## Task brief
The listing below holds a line with "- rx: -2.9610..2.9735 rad" and a line with "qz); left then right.". Reproduce those two lines exactly, plus everything between them.

## Exercise data

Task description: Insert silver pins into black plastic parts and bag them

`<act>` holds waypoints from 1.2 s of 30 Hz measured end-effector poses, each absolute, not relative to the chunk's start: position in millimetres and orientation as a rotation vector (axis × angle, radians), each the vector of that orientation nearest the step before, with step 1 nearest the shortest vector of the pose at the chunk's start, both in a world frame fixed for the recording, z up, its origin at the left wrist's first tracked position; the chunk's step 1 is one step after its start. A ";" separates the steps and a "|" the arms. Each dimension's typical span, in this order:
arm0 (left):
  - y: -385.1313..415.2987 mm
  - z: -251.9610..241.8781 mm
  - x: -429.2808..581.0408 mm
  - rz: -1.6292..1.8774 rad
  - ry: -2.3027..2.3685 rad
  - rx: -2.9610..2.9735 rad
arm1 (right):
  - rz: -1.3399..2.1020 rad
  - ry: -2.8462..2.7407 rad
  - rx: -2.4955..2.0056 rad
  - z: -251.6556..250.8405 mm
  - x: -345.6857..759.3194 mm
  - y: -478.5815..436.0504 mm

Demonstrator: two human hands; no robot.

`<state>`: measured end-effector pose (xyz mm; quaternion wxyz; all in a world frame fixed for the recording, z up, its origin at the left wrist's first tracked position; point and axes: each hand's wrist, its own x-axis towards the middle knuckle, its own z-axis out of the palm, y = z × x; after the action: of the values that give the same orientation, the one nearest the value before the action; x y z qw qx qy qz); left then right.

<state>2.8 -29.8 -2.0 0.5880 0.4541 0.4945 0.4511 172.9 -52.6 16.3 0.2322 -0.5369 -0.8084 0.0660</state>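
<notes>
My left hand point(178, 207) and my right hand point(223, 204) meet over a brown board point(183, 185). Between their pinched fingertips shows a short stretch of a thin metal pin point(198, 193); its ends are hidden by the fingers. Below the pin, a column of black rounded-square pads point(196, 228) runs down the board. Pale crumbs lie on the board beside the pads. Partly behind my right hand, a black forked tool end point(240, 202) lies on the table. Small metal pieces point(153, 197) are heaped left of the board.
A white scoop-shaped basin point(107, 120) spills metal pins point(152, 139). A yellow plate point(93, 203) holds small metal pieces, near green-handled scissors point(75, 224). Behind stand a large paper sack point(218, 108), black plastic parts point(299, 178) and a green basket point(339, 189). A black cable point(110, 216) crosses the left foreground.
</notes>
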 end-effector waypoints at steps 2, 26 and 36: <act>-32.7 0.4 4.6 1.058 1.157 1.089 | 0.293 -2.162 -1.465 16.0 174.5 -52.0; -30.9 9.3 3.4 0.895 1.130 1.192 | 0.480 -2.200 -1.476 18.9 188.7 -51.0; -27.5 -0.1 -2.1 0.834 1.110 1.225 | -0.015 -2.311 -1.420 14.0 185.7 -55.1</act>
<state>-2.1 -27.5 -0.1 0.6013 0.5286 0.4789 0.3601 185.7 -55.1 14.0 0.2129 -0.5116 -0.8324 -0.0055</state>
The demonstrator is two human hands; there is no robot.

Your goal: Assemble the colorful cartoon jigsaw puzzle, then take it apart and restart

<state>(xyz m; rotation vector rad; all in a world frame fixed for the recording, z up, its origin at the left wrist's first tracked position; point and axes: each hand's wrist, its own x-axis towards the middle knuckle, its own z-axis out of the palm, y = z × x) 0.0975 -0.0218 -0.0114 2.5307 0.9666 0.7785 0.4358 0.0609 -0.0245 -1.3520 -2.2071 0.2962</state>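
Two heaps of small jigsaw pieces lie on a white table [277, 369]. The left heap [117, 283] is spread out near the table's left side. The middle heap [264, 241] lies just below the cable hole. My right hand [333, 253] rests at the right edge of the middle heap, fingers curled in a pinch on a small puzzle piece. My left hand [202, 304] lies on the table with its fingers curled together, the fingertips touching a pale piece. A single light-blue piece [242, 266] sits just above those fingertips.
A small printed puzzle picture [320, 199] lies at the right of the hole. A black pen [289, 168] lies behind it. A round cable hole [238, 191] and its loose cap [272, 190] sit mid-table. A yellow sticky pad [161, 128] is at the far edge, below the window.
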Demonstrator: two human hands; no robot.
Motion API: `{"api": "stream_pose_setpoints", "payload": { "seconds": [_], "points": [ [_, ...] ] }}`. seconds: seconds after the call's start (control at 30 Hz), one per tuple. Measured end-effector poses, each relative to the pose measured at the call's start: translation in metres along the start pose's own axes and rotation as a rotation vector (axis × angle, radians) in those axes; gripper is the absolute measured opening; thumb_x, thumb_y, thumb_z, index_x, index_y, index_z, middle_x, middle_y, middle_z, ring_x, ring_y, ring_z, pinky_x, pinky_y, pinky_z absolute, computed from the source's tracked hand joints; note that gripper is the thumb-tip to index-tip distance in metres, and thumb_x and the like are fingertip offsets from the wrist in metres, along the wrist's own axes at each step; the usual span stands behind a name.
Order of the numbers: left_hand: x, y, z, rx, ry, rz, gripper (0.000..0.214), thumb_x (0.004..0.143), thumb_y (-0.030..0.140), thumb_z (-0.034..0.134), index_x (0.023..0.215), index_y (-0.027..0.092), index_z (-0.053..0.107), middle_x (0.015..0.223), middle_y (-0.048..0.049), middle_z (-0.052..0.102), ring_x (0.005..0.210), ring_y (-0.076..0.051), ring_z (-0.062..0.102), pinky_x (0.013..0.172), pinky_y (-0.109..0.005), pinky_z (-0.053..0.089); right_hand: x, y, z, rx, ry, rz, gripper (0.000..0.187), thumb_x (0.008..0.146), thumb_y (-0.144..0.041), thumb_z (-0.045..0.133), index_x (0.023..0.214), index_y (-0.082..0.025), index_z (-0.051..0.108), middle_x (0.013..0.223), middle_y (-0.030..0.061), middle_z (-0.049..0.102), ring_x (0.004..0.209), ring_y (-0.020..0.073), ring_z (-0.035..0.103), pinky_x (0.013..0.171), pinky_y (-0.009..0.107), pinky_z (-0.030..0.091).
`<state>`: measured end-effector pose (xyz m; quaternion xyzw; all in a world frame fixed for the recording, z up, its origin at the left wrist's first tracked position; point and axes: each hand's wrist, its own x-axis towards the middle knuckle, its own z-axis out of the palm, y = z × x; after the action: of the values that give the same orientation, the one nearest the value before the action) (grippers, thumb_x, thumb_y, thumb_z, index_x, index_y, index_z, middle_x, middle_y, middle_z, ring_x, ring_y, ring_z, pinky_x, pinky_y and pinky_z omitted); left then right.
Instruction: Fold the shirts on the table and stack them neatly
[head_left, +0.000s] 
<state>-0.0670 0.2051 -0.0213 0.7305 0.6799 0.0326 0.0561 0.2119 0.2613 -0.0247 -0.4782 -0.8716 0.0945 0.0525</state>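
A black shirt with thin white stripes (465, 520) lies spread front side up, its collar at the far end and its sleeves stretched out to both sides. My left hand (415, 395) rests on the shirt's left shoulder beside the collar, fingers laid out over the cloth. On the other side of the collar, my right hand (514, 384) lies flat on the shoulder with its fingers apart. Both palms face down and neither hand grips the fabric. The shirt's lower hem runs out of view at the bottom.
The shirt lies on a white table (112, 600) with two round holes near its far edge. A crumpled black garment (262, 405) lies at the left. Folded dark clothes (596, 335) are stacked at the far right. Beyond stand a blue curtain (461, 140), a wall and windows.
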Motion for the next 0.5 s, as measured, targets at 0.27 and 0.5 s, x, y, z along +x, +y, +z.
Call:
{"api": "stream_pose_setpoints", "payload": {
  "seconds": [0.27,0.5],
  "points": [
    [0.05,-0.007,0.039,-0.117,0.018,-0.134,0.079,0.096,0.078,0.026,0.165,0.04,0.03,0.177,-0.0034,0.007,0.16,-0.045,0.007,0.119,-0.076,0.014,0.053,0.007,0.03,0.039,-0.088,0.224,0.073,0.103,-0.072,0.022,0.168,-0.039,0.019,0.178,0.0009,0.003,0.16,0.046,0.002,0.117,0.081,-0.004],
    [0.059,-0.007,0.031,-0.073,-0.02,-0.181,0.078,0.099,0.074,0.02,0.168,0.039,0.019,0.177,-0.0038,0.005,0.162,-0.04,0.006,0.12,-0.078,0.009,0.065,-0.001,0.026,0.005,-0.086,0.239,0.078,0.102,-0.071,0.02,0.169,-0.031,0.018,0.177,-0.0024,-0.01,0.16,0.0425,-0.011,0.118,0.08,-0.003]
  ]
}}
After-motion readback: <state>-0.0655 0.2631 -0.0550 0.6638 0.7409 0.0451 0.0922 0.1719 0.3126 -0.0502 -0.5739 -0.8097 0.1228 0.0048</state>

## Exercise solution
  - rx: -2.9610..2.9735 rad
arm1 (right):
  - rz: -1.3399..2.1020 rad
  - ry: -2.8462..2.7407 rad
  - rx: -2.4955..2.0056 rad
  - z: -251.6556..250.8405 mm
  - x: -345.6857..759.3194 mm
  - y: -478.5815..436.0504 mm

Demonstrator: two human hands; no robot.

`<state>`: measured end-effector pose (xyz mm; quaternion wxyz; all in a world frame fixed for the recording, z up, its origin at the left wrist's first tracked position; point and axes: each hand's wrist, its own x-axis towards the middle knuckle, its own z-axis out of the palm, y = z × x; after the action: of the values that give the same orientation, the one nearest the value before the action; x y z qw qx qy qz); left then right.

The answer has been supplied in full.